A DJ outside of Nuevo Modern Mexican & Tequila Bar was playing thumping hip-hop music up until the moment of totality, when he switched to a gentle cover of the Beatles’ “Here Comes the Sun.” Cleveland Browns Stadium, hard up against the Science Center lawn, was plunged into darkness. Titan, a four-year-old miniature poodle, yapped in the quiet and the gloaming.
“He does this when he wants people in a crowd to notice him,” said Ashwani Sharma, 31, a software engineer for Chipotle, as he pulled Titan close.
Sharma and his friend, Simran Pripsingh, 31, a software engineer for JPMorgan Chase & Co., were working remotely in a coffee shop in Columbus, Ohio this morning, which was outside of the path of totality, and on a whim, drove 142 miles northeast to take in the full show.
“We just kind of decided it was worth the 90-minute drive to see it all,” said Pripsingh.

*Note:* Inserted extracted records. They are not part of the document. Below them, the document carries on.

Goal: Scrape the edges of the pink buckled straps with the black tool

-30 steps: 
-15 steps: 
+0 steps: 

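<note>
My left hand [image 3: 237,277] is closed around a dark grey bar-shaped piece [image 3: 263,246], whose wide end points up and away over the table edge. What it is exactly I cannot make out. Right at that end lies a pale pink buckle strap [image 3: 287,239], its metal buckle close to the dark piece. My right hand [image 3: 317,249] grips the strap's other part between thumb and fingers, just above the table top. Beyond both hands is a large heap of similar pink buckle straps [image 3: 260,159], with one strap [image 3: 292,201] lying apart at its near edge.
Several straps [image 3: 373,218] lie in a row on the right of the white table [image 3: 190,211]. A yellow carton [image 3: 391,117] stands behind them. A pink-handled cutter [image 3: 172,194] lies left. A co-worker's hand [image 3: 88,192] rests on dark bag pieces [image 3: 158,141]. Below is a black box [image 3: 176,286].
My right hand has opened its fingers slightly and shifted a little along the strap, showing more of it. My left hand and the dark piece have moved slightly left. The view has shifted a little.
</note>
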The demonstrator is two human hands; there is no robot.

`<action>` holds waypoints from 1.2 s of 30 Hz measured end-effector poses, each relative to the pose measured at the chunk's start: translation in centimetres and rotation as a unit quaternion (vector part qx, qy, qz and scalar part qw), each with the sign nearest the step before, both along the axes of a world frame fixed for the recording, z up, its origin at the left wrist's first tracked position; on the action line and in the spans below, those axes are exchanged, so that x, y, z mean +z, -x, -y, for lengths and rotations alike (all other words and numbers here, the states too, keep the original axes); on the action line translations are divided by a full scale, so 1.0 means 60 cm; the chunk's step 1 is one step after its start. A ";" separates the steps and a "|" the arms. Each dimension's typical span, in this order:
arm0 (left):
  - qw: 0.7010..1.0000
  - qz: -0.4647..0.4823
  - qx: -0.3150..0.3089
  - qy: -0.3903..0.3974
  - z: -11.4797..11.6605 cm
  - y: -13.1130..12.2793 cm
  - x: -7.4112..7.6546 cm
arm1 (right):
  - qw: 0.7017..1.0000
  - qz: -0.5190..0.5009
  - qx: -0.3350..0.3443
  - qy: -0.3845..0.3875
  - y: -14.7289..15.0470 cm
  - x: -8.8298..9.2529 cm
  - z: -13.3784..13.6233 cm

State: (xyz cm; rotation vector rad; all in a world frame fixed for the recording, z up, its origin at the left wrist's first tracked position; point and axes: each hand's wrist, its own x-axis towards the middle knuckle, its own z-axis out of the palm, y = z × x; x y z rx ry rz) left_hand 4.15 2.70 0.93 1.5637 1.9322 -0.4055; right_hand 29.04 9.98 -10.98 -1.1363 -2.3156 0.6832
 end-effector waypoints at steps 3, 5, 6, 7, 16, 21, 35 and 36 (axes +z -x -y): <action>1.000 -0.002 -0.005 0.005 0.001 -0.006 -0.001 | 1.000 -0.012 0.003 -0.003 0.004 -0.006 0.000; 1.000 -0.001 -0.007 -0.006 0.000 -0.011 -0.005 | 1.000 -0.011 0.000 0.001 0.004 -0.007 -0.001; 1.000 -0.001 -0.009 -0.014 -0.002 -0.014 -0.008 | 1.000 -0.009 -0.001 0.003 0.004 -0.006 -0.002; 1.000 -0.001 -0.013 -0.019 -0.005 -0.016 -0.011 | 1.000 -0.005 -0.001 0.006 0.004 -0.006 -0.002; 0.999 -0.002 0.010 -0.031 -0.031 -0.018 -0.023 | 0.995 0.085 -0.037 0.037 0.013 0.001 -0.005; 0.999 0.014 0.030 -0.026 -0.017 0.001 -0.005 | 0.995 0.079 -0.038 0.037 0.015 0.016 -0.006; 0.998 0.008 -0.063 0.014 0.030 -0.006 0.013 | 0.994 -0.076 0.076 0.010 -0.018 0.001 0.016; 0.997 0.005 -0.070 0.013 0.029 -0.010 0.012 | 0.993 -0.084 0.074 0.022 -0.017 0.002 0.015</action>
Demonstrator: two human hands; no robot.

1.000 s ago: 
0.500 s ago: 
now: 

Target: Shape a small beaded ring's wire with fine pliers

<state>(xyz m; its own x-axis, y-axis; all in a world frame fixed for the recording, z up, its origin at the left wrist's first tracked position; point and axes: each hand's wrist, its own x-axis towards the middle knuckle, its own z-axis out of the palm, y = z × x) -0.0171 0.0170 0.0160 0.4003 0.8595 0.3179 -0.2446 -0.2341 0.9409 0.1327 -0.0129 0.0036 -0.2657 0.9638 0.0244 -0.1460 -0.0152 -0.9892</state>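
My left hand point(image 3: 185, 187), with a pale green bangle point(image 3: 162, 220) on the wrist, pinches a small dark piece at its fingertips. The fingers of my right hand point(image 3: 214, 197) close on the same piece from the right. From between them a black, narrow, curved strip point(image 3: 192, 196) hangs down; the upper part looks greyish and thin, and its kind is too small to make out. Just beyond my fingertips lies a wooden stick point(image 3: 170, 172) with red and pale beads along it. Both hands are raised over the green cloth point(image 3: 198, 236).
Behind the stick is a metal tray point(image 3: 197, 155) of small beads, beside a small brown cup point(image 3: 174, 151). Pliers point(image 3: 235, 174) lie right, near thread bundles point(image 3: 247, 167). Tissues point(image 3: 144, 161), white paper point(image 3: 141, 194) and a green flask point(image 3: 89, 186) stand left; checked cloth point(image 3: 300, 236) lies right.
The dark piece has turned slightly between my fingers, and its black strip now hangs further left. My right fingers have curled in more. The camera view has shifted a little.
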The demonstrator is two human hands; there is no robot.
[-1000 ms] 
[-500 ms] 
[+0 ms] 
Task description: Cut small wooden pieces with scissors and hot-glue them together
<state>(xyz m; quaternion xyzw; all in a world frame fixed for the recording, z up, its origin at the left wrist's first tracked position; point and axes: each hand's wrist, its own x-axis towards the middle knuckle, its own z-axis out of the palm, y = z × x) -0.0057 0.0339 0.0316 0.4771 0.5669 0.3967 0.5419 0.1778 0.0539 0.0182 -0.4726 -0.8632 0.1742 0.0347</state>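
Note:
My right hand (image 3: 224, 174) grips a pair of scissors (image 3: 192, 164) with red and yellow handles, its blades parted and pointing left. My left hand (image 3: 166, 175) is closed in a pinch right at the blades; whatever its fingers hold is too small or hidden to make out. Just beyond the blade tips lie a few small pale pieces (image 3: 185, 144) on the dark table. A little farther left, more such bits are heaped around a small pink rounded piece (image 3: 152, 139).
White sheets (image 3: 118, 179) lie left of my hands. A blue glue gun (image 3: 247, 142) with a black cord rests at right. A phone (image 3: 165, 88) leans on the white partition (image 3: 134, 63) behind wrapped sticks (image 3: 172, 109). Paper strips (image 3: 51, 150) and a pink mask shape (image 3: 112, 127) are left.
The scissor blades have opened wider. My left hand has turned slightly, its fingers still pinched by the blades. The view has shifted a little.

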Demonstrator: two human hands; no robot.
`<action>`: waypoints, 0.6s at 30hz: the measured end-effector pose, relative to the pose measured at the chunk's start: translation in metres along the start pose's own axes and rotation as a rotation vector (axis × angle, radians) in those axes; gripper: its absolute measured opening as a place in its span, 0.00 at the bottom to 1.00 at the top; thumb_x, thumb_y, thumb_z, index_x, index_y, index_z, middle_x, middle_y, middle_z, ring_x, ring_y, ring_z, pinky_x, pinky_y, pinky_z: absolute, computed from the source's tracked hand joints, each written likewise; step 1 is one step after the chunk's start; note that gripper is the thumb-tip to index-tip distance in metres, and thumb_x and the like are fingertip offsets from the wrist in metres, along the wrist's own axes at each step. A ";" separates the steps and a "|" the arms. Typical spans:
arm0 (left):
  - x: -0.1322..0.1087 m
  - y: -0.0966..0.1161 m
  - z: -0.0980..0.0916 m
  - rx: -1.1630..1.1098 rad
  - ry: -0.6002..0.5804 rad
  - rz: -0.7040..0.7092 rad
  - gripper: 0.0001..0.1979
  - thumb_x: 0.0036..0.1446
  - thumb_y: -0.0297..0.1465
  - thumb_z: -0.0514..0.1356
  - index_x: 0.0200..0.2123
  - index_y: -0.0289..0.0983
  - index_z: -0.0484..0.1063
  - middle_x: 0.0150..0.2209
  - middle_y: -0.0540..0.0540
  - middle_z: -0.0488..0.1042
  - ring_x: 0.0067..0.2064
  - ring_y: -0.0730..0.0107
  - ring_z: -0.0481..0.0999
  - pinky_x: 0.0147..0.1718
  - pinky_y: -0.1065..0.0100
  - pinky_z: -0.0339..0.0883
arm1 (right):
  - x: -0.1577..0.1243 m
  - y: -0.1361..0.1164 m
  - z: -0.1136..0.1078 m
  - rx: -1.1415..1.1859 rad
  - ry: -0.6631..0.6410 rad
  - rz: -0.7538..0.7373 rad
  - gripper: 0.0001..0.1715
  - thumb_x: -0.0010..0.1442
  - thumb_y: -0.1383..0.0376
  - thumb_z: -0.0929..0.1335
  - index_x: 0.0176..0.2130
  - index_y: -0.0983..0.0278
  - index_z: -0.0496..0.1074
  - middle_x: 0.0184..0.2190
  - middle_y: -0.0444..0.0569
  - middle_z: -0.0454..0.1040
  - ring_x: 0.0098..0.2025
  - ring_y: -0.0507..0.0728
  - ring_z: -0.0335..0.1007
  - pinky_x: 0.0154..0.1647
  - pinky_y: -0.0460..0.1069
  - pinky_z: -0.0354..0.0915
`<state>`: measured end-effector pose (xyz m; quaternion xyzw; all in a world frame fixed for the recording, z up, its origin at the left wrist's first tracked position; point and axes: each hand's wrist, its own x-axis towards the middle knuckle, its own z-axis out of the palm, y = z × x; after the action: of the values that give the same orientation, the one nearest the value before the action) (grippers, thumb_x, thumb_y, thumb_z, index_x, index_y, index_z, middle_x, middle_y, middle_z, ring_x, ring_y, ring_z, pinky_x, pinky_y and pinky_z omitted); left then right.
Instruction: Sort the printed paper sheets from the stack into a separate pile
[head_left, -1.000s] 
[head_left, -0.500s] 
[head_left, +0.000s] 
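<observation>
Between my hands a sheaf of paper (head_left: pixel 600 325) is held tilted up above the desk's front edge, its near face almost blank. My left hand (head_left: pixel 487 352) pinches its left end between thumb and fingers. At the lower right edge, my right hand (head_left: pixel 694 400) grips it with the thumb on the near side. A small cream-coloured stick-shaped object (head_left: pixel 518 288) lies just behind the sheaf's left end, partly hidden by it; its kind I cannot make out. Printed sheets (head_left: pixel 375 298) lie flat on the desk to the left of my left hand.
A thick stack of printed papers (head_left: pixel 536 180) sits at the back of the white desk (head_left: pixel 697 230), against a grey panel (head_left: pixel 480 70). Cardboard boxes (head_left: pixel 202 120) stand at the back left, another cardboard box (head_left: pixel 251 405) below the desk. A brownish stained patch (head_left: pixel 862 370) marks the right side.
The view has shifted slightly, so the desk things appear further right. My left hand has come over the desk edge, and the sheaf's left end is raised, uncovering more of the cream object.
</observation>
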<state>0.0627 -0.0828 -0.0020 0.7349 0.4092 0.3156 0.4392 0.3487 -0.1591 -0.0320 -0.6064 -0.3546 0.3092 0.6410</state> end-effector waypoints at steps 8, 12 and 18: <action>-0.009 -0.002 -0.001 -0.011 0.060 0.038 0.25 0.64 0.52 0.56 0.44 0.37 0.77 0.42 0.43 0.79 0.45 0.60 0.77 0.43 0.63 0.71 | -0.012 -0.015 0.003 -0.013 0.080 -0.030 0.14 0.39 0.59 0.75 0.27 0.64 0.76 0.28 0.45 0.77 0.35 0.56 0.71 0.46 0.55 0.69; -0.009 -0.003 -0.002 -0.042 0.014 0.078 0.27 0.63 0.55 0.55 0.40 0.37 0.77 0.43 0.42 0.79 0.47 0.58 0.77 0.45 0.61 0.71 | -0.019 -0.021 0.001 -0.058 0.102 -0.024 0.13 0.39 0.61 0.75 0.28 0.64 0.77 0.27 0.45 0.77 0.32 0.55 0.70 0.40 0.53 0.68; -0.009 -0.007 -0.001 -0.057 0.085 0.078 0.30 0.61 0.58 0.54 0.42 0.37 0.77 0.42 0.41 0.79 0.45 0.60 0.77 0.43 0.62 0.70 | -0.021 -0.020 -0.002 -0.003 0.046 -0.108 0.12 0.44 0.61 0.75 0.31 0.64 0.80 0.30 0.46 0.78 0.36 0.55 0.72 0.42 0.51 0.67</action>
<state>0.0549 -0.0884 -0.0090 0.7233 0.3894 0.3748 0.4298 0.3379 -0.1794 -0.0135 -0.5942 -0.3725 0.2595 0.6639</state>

It was worth that and much more. To take in an eclipse is to understand why the ancients were terrified and thrilled and mystified and awestruck as the great cosmic choreography played out, and one of life’s certitudes—that the sun would rise in the morning and set in the evening and otherwise remain in the sky throughout that long procession—came undone. It’s the deep blackness of the moon that gives the eclipse its power to frighten and to elicit applause and cheers even in a 21st-century crowd, as the first flash of sunlight reappeared.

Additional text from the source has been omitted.